**ABOUT THIS TASK:** Everything from the line containing "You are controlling" through the final line of the listing below should be given again, word for word, and nothing else.
= Beginning of Section =
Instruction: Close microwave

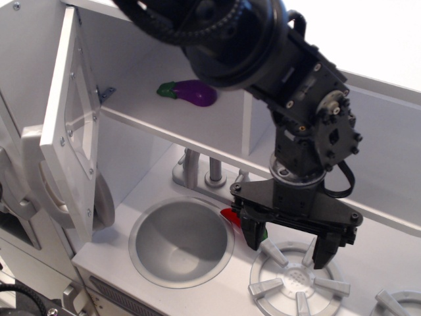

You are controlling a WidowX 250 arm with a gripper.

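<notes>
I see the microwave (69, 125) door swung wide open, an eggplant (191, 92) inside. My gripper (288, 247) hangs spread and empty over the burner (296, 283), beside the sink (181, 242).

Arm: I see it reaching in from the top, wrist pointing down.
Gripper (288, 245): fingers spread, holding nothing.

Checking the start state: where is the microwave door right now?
The microwave door stands swung open at the left of the view, left of the shelf holding the purple eggplant and above-left of the round sink; the tool hangs apart, over the burner.
</notes>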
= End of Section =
**RESULT FOR THIS TASK:**
You are controlling a WidowX 250 arm with a gripper.

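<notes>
I see the microwave (69, 125) door swung wide open, an eggplant (191, 92) inside. My gripper (288, 247) hangs spread and empty over the burner (296, 283), beside the sink (181, 242).

Arm: I see it reaching in from the top, wrist pointing down.
Gripper (288, 245): fingers spread, holding nothing.

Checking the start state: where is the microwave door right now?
The microwave door stands swung open at the left of the view, left of the shelf holding the purple eggplant and above-left of the round sink; the tool hangs apart, over the burner.
</notes>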

The answer is now complete.